The Churches of Britain and Ireland

Bangor, Gwynedd

Bangor on Wikipedia.

Many thanks to Nicholas Page for identifying several of these churches, and advising of their previous status. Nicholas' contributions are in italics.

Assemblies of God (Pentecostal) on Princes Road was the English Presbyterian Church until the mid 1980's. Martin Briscoe. Another view, also showing the Anglican Chaplaincy to the right. Tim Hollinghurst. The interior of the Chaplaincy Chapel. Tim Hollinghurst.

Baptist Church at Penrallt was previously the Twrgwyn Calvinistic Methodist Church. Martin Briscoe. Grade II listed

Calvinistic Methodist Chapel (Martin is unsure of its current status, but it is marked as such on a map of 1913). Nicholas tentatively identifies this as the Hirael Calvinist Chapel. If so, it was intended to be converted to community use. Martin Briscoe. Howard Richter has confirmed that this is indeed Hirael, on William Street (SH 5863 7246). According to the Coflein entry, it originally dates from 1843, but was subsequently modified or re-built in 1870 and 1876. Coflein also says that it was converted into flats in 2008 - this should be interpreted as "converted into flats by 2008", as a planning application for conversion had been lodged in 2002, and the first flat in the chapel sold in 2003.

Capel Pendref, Eglwys Annibynnol, on High Street. Martin Briscoe. Grade II listed.

Capel Tabernacl - the former Tabernacl, closed in the late 1960's. The following additional information has been brought to my attention by Martin Briscoe. On the Geograph entry for this building, it states that the chapel was built in 1905, and declared redundant in the 1980's (so was it the 1960's or the 1980's?).
It also says that the vestry (not visible on this website's photo) was, in the 1960's, in use as Bangor Synagogue. Martin Briscoe. Grade II listed.

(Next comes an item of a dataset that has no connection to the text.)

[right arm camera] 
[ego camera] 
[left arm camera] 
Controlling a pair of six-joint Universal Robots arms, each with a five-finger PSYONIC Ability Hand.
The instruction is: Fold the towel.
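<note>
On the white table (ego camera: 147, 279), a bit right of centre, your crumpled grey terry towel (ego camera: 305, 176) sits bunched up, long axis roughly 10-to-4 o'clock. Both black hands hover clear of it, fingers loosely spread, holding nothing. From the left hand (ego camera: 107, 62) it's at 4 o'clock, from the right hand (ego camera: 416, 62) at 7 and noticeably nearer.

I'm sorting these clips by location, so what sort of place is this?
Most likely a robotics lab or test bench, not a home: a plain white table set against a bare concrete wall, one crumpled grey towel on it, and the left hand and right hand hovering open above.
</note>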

Cathedral Church of St. Deiniol. Another view. Both Martin Briscoe. Two additional views - 1, 2, the interior and organ, the wooden choir vault (designed by Sir George Gilbert Scott as part of his restoration), and the Lady Chapel altar, all Adam McCurdy (2015). What is referred to as The Mostyn Christ is a late 15th or early 16th century oak sculpture, and some Flemish sculptures now in the north wall of the choir were rediscovered in 1961, having been discarded during the Reformation. Both Adam McCurdy (2015). Link. Grade I listed.

Ebenezer Congregational Chapel, at the junction of York Place and Caellepa. The grade II listing advises that it was built in 1858 as a replacement for an earlier chapel of 1810 (it doesn't specify if this was on the same site), and it was closed in 1967 following merger with Pendref. An image is available on Streetview, here. SH 5827 7206.

Ebenezer Evangelical Church. Martin Briscoe.

Ein Harglwyddes a Sant Iago (Our Lady and St. James, R.C.). SH 5756 7202. Martin Briscoe. Link. The Coflein entry advises that this was previously St. James (Anglican, 1866), only becoming a Catholic church in 1996. Grade II listed.

Penuel Chapel. Martin Briscoe.

St. David. The Sanctuary. Both Tim Hollinghurst. Notice of planned closure from the BBC (2013).

Santes Fair (St. Mary). Martin Briscoe. Notice of planned closure from the BBC (2013).

Seion Chapel. Martin Briscoe.

Black Bull Inn. The site is marked on the 1913 map as a chapel, and is the former Church of Our Lady (R.C.). It was sold when Our Lady and St. James became the Catholic church in Bangor, in the late 1980's. Martin Briscoe.